We hear a lot about the evils of autocratic regimes in the current geopolitical climate, with Russia’s invasion of Ukraine. Totalitarian states are the boogie men and their fiefdoms in our minds here in the west. Vladimir Putin and Xi Jinping are prime candidates for most feared despot of the twenty first century. The credit rating system is, also a regime, however, with faceless individuals in financial institutions making decisions which can directly constrain your lifestyle. Some would say that their moves on your fiscal wellbeing are predicated purely on your own behaviours around money and paying stuff off on time. Indeed, that you only have yourself to blame when it comes to the loss of points on your credit file is largely true. However, cultural prejudices against sections of our population like Indigenous Australians, LGBTQI+ individuals, those with a disability, and even women do remain. The credit rating system is operated by human beings, after all and they take their own biases into everything they do. The banking and finance sector at the highest decision making level is predominantly peopled by white men. Progress on shifting deeply embedded cultural biases is being made, slowly but surely.

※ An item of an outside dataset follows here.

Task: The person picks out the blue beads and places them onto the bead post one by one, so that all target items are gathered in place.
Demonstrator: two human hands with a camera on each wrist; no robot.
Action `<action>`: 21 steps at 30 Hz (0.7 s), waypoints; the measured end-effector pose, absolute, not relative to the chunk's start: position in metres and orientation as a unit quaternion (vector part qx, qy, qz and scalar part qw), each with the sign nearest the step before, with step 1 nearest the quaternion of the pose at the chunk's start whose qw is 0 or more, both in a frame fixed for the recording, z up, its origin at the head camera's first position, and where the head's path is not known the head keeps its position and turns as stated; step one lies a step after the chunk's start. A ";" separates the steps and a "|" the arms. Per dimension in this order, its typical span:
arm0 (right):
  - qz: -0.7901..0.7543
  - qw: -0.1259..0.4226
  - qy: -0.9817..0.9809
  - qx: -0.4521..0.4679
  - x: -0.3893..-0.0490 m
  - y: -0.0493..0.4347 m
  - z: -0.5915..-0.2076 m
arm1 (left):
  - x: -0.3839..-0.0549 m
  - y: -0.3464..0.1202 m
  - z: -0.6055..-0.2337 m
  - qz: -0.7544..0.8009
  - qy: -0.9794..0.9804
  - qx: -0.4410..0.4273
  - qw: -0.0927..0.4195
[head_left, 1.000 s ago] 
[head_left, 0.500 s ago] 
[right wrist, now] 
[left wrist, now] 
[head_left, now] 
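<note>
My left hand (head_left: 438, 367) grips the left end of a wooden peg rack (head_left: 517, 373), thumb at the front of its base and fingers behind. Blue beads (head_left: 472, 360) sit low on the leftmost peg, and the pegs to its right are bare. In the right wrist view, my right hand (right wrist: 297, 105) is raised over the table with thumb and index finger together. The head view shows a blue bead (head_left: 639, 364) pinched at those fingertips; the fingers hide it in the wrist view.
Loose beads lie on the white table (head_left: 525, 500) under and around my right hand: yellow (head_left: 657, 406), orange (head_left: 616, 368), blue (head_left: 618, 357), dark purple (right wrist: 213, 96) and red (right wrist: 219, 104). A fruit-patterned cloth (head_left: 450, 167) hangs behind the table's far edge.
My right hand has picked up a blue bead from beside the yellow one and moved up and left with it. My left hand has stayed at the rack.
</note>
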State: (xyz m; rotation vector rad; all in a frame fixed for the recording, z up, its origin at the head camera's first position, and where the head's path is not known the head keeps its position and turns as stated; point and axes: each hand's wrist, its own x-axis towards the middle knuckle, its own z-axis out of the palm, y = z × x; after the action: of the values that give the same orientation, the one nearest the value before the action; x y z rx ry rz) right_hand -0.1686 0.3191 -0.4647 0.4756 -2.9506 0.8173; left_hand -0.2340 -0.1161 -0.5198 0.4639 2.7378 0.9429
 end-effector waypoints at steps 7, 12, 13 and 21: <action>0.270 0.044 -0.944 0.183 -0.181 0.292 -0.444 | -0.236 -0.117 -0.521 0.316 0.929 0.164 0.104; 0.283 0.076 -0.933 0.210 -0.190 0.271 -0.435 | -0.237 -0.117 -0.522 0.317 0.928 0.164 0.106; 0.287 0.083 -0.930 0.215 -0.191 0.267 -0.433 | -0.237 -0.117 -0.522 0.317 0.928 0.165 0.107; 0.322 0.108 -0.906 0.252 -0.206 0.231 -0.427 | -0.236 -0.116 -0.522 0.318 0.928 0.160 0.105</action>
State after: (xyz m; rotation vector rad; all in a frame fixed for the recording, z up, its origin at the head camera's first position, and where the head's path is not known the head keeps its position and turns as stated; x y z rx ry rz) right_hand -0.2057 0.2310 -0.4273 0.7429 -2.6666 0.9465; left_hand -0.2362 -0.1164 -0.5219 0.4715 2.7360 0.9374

Robodebt An Example Of Data Sharing, As In Social Credit Systems

“IN JUNE 2021 THE HONOURABLE JUSTICE MURPHY OF THE FEDERAL COURT OF AUSTRALIA APPROVED THE SETTLEMENT IN THE ROBODEBT CLASS ACTION.” – ROBODEBT CLASS ACTION, 2021

The previous Morrison government’s Robodebt scheme has just been the subject of a Royal Commission. This is another example of data linking, like the Chinese social credit system. Information from the Australian Taxation Office (ATO) was provided to the Department of Social Services for individuals receiving welfare payments. This was then applied to them via an algorithm, which averaged out their earnings over the duration of their time receiving welfare payments and resulted in individuals owing large sums to the government in many instances. Vulnerable individuals took their own lives in some cases due to the perceived stress of owing such large amounts of money in their wretched economic circumstances. The Royal Commission has revealed that Scott Morrison, the then Minister in charge of social security, and senior public servants were likely aware of the scheme’s illegality from the very start and ignored the legal advice from the government’s own lawyers. Millions of dollars had to be repaid to wrongly persecuted Australian welfare recipients and a class action was settled against the government. The process was wrong on several grounds with numerous exaggerated amounts of money being incorrectly applied to members of the poorest section of the Australian population. Privacy laws are again at the heart of this matter, as the government’s right to cross reference an individual’s financial data from the tax department with other government departments is the nexus point here.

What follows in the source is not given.